# HDBSCAN clustering result analysis

Let's start by loading up some libraries and static data that may be useful in the next steps.

In [15]:
%load_ext autoreload
%autoreload 2

from collections import defaultdict, Counter
from utilities import constants
import plotly.offline as ply
import pandas as pd
import numpy as np
import json
import os

The autoreload extension is already loaded. To reload it, use:
  %reload_ext autoreload


In [4]:
config = json.load(open('config.json', 'r'))
uuids_family = json.load(open(os.path.join(constants.dir_d, constants.json_labels), 'r'))
words = json.load(open(os.path.join(constants.dir_d, constants.json_words), 'r'))
ply.init_notebook_mode(connected=True)

## Data selection

Select a subset of the original dataset. Then the selected subset will be split into a training and a testing set.


In [5]:
from preprocessing import pp_action

In [6]:
samples_data = pp_action.pre_process(config)
pp_action.split_show_data(samples_data)

Please choose the subset of data to workon on:
l for all labeled samples
k for samples of families mydoom, gepys, lamer, neshta, bladabindi, flystudio, eorezo
s for 8 samples of families mydoom, gepys, bladabindi, flystudio
f for a single family
b for a balanced subset of samples
q to quit
k

967 train samples belonging to 7 malware families
Malware family:        eorezo        Number of samples:  219  
Malware family:      bladabindi      Number of samples:  218  
Malware family:        neshta        Number of samples:  184  
Malware family:        mydoom        Number of samples:  116  
Malware family:        lamer         Number of samples:  101  
Malware family:      flystudio       Number of samples:   70  
Malware family:        gepys         Number of samples:   59  

242 test samples belonging to 7 malware families
Malware family:      bladabindi      Number of samples:   51  
Malware family:        eorezo        Number of samples:   47  
Malware family:        neshta        Nu

## Dimensionality Reduction

Currently each data vector has approximately 300.000 components. High dimensionality feature vectors usually create problems during the clustering phase.
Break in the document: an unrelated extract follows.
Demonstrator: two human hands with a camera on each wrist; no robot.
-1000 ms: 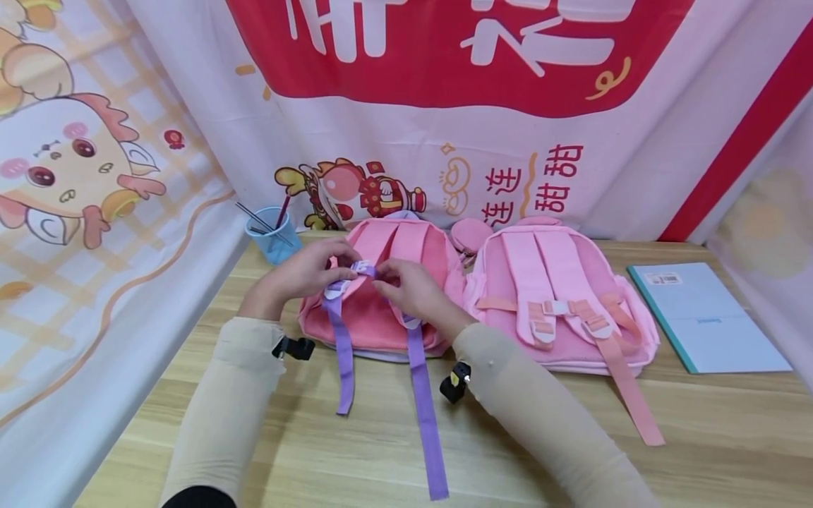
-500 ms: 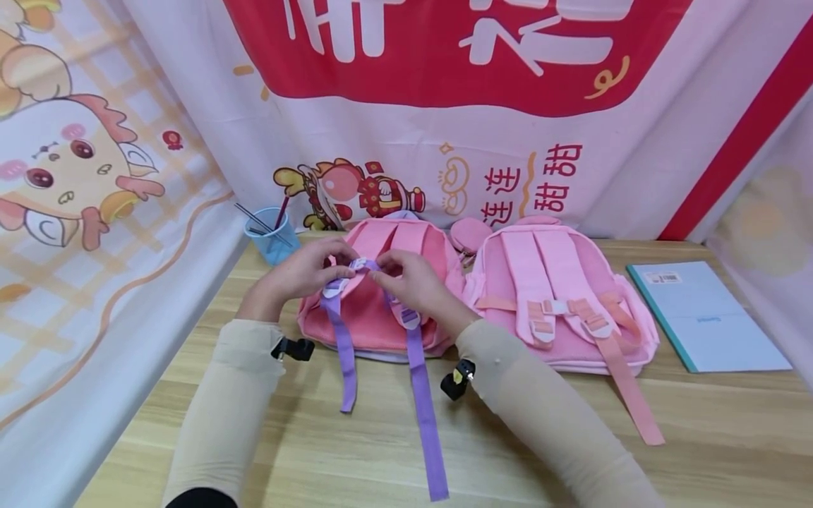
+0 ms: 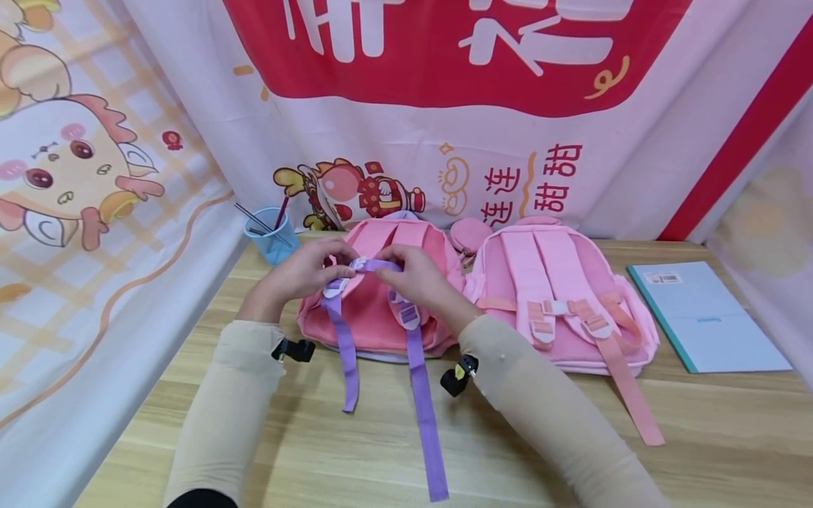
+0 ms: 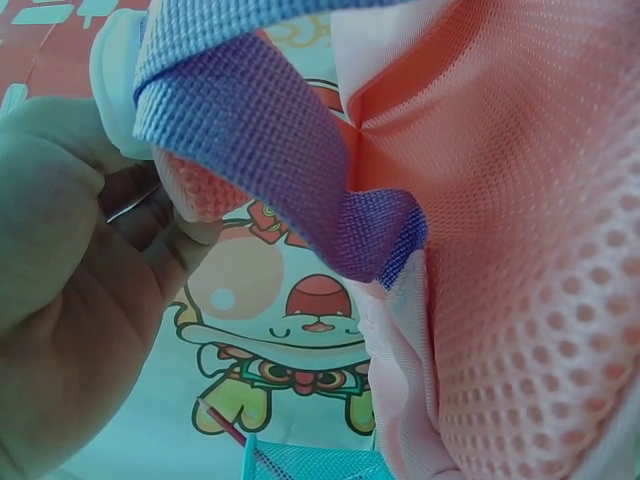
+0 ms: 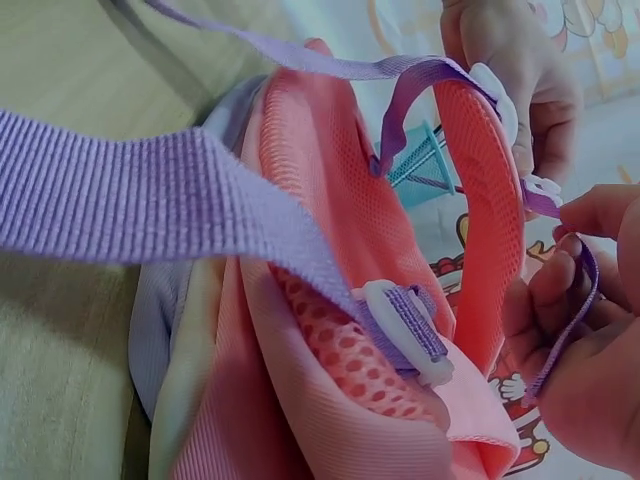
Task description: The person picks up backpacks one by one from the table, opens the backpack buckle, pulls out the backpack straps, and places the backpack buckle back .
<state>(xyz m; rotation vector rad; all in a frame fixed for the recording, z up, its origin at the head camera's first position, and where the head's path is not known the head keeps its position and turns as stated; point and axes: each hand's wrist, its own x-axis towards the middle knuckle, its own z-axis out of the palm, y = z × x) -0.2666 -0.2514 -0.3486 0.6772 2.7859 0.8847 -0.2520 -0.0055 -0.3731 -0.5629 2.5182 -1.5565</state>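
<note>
We see mostly matt cloth, ribbed weave and smooth plastic.
The coral-pink cloth backpack (image 3: 375, 326) shows us a matt, dimpled mesh back; its long purple webbing straps (image 3: 428, 423) look coarsely ribbed, its white plastic strap adjuster (image 5: 388, 318) hard and smooth. We also see a matt light-pink cloth backpack (image 3: 498, 333), a smooth, faintly glossy wood-grain tabletop (image 3: 356, 458), a fine-mesh blue round cup (image 3: 281, 245) and a creased white printed cloth backdrop (image 3: 381, 130).
</note>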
Therefore, before going ahead to clustering the data, we proceed to reduce the dimensionality of the dataset.

In this case we will use Principal Components Analysis to transfor our feature vectors in a new, dimensionally smaller, dataset.

In [8]:
from dimensionality_reduction import dr_pca

In [9]:
uuids = samples_data.index[samples_data['selected'] == 1].tolist()
reduced, dr_model = dr_pca.reduce(config, uuids, 100)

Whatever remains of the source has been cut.